Y si en los albores del siglo VIII, la media luna pudo plantarse en el centro de Francia en poco más de veinte años, lo debió en gran parte a una España enfrentada y rota que se traicionó a sí misma. Pues si triste fue el destino de don Rodrigo, mayor lo fue el del reino cuando en medio de la batalla del Guadalete, las alas del ejército que comandaban los hijos del rey Witiza se cambiaron de bando, pues creyeron en su ignorante soberbia que los Omeyas venían a devolverles el trono.

El gobierno ha entendido – o le han hecho entender desde Europa – que España no puede ser ajena a la coalición internacional que se está forjando para enfrentar el claro desafío que supone el islamismo radical que con demasiada frecuencia fija como su principal objetivo la reconquista de Al Ándalus, el mito perdido que obsesiona a los fanáticos que convierten la Umma, de comunidad de creyentes, en nación elegida que ha de someter al mundo. No parece lógico que trece siglos después haya que volver a parar la invasión a las puertas de París.
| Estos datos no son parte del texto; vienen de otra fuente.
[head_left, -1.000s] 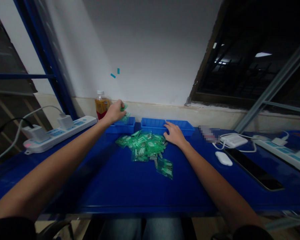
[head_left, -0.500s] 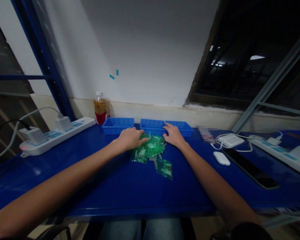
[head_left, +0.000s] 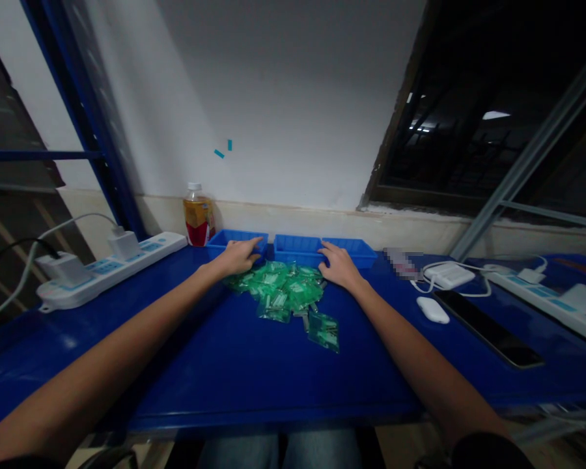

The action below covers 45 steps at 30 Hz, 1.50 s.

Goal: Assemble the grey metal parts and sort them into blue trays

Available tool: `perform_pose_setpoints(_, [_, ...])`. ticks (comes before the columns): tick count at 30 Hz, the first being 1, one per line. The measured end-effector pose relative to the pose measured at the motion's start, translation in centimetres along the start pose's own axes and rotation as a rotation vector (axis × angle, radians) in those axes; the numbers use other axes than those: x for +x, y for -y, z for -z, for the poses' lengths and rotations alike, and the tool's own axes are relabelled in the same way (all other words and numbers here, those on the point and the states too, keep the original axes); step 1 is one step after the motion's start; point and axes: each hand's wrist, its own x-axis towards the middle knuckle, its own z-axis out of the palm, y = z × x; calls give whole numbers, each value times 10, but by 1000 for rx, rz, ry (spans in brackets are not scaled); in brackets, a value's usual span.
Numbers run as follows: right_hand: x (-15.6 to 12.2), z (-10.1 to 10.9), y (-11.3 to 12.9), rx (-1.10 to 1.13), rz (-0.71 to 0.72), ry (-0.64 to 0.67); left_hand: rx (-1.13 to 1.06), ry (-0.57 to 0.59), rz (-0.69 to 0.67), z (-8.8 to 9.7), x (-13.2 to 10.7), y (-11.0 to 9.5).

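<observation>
Place is looking like workshop or small-parts workroom. Long blue worktable [head_left: 224, 378] is running along bare white wall [head_left: 293, 85]; blue metal frame [head_left: 73, 98] is standing at left. Shallow plastic bins [head_left: 295, 246] are lining back edge, heap of green-tinted packets [head_left: 297, 286] lying before them. Power strips [head_left: 168, 243] are flanking both sides.

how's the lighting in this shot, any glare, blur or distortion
Head view: dim overall, with bright patches in the dark window; head view: soft sheen on the blue table at left; head view: green packets look soft, their printing unreadable; head view: wide-angle stretching toward the edges.
</observation>
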Motion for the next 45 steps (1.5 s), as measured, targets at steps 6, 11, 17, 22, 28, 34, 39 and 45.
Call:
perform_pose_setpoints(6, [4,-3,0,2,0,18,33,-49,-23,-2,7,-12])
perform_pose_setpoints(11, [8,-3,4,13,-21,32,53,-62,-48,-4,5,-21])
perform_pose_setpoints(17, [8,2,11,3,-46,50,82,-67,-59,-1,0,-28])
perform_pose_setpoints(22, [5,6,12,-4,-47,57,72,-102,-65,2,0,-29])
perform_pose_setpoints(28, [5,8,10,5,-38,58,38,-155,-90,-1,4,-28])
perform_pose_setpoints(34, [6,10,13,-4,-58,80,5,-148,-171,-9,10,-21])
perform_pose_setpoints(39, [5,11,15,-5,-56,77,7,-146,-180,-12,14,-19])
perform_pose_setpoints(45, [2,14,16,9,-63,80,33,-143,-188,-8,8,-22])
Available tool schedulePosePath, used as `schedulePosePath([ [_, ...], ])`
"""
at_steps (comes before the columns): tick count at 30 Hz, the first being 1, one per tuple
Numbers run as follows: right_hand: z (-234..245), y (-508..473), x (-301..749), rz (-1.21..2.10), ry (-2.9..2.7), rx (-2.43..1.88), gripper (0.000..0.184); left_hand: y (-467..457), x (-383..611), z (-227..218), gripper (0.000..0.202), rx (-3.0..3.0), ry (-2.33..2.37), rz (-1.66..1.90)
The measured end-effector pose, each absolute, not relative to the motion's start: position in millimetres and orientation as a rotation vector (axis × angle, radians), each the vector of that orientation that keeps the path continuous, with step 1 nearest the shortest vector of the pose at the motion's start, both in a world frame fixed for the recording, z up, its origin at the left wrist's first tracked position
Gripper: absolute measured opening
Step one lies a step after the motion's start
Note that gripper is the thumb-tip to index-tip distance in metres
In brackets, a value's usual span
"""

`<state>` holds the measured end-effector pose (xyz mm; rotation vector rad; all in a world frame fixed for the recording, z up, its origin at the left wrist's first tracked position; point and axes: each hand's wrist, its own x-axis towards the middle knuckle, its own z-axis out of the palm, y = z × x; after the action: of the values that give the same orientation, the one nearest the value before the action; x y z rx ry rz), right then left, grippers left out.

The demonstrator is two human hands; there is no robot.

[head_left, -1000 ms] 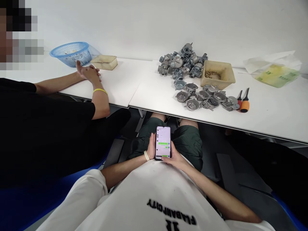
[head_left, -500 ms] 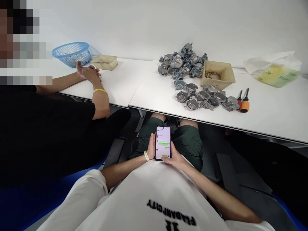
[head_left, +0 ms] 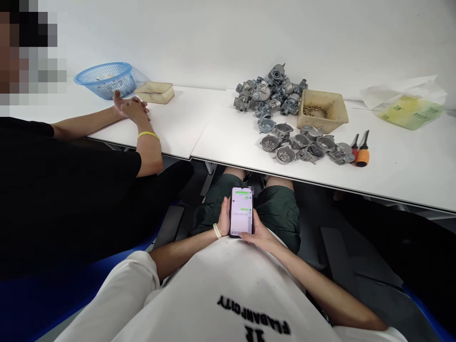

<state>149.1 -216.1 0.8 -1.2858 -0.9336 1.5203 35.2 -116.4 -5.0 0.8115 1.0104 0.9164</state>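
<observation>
A smartphone (head_left: 241,209) with a lit chat screen and a keyboard area rests upright over my lap, below the table edge. My left hand (head_left: 223,219) closes around its left side, a pale band on the wrist. My right hand (head_left: 261,232) grips its lower right side, with the thumb lying on the bottom of the screen. The fingers behind the phone are hidden. On the table beyond lie a heap of grey metal carburetors (head_left: 261,92) and, nearer to me, several round open carburetor parts (head_left: 285,154).
A beige bin (head_left: 338,116) of small brass pieces stands beside the heap. Two screwdrivers (head_left: 362,154) lie to its right, near a plastic bag (head_left: 409,111). At left are a blue basket (head_left: 107,78), a shallow tray (head_left: 155,92) and a co-worker's clasped hands (head_left: 131,108).
The phone's screen has changed: the chat has shifted up and a keyboard area now fills its lower part. Both hands keep their places on the phone.
</observation>
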Motion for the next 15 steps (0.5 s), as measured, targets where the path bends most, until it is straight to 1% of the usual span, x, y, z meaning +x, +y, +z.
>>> schedulePosePath([
  [2,1,-216,149,1.528,-0.891,-1.275,0.088,-116,35,-3,0.053,0.801,1.018,0.911],
  [3,2,-216,149,1.527,-0.862,-1.266,0.084,-116,35,-1,0.053,0.805,1.009,0.909],
  [6,1,-217,150,1.502,-0.787,-1.261,0.058,-116,34,2,0.058,0.796,0.905,0.843],
  [8,-1,-217,151,1.465,-0.759,-1.287,0.046,-116,33,4,0.06,0.756,0.811,0.798],
  [10,-5,-217,152,1.424,-0.741,-1.318,0.041,-117,33,4,0.062,0.706,0.75,0.775],
  [15,-13,-217,154,1.358,-0.736,-1.374,0.039,-117,33,4,0.061,0.644,0.693,0.731],
])
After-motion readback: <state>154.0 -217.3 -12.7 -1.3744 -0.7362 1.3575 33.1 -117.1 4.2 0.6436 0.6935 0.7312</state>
Aunque esta vez, el furibundo radicalismo islamista no vendrá a lomos de briosos corceles pues ya se muestra más que instalado entre nosotros e incardinado en nuestras propias comunidades.

No puede calificarse de generosa la aportación española siendo el país más reiteradamente amenazado. Pero que el gobierno haya decidido colaborar aunque sólo sea con un contingente de trescientos militares para adiestrar en unas semanas a una brigada del ejército iraquí, supone un gran avance respecto a nuestra habitual, inconsciente y mojigata neutralidad, tan temerosa como temeraria. Aún así, seguimos sufriendo una escandalosa pacatería intelectual que no quiere ver la amenaza que representa una ideología tan retrógrada para el sistema de libertades y democracia que nos hemos dado en Occidente.

Mantenía Kapuściński que el mayor peligro del siglo XXI serían el nacionalismo y el fanatismo religioso. Parece que no erró en el pronóstico.